Central to these projects is the establishment of strategic and mutual partnerships, negotiated and delivered working with international galleries, artists and cultural organisations. Projects were developed in collaboration and partnership with cultural agencies such as Culture 10, major cultural festivals such as CHINA NOW, EAST’08 & The British Council’s UK-Japan 2008 and Japan 150 festivals. Working with galleries and venues such as BALTIC Centre for Contemporary Art and V&A South Kensington, London, BankART NYK, Visiting Arts, Beppu Project and P3 art and environment.
As International Projects Associate, Central Saint Martins he co-established the relationship and later joint Global Art Joint Project of the Graduate School of Fine Arts, Tokyo University of the Arts, in 2015, in collaboration with the world’s top art institutions: the École Nationale Supérieure des Beaux-Arts de Paris; Central Saint Martins, University of the Arts London; and the School of Art Institute of Chicago.
In 2009 he was the recipient of a Cultural Leadership Award; UK Government-funded investment in excellence in leadership across the creative and cultural industries.
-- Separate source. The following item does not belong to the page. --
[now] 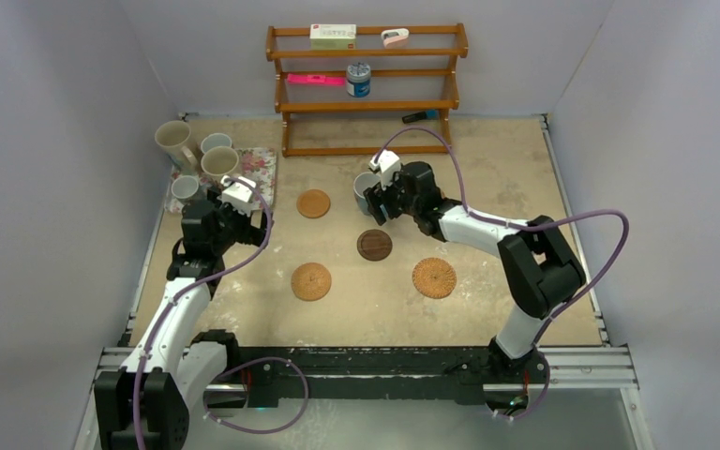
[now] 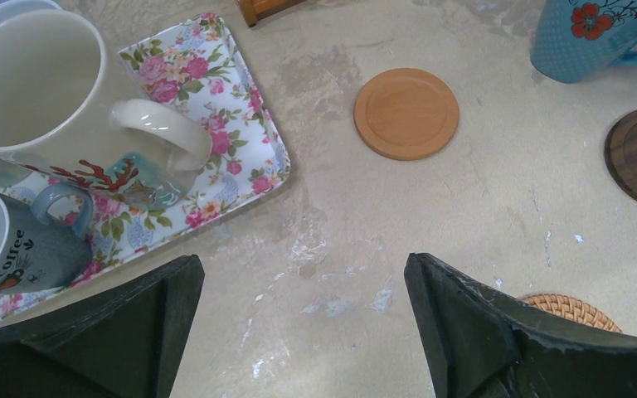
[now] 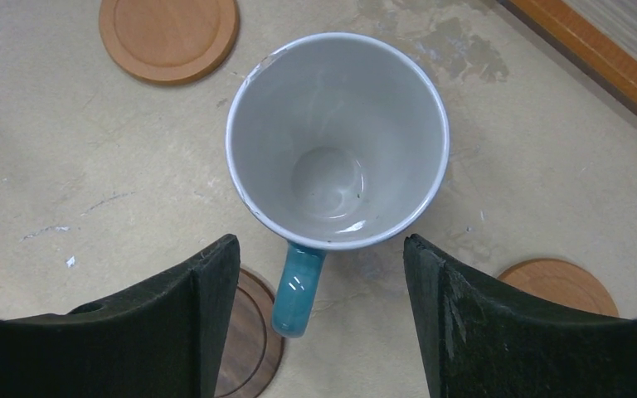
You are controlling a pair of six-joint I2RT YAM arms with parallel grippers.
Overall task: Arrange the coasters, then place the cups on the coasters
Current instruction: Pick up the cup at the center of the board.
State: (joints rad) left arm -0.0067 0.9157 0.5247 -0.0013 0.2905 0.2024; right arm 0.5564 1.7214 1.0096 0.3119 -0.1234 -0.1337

Subsequently, he was awarded a Research Fellow from The Japan Foundation and later Central Saint Martins, University of the Arts London, and undertook several extended research trips to Japan, China and wider Asia-Pacific region. Research interests encompass Contemporary Japanese art since the 1960s, contemporary exhibitions of Japanese art; Japanese artists in the international diaspora, performance art and the body in art; strategies and politics of curating ‘Japanese’ art; twentieth-century Japan and modernity; Visual culture in Japan and spectatorship, transnational art and post-March 11 artistic activity; Criticism and curating in the Japanese art world.
As a Lecturer in Modern and Contemporary Japanese Art, Sotheby’s Institute of Art, he specialises in the study and teaching of Japanese art. He has also given and participated in numerous conference and talks, lectures and delivered discussion events at esteemed institutions including the Sainsbury Institute for the Study of Japanese Arts and Cultures, Tokyo Geidai, 3331 Arts Chiyoda, Daiwa Anglo-Japanese Foundation, Japan Foundation and University of the Arts London.
Selected organisations and institutions he has partnered and or collaborated with include; Serpentine Galleries, London; BALTIC Centre for Contemporary Art, Newcastle/Gateshead; NFT South Bank London; EAI, New York; BankArt NYK, Yokohama; Tate Art Galleries; P3 art and environment, Tokyo; Beppu Project NPO, Oita; Sainsbury Institute for the Study of Japanese Arts and Cultures, Norwich; ShanghArt gallery, Shanghai; Hong Kong Arts Centre & Iniva (Institute of International Visual Arts), London.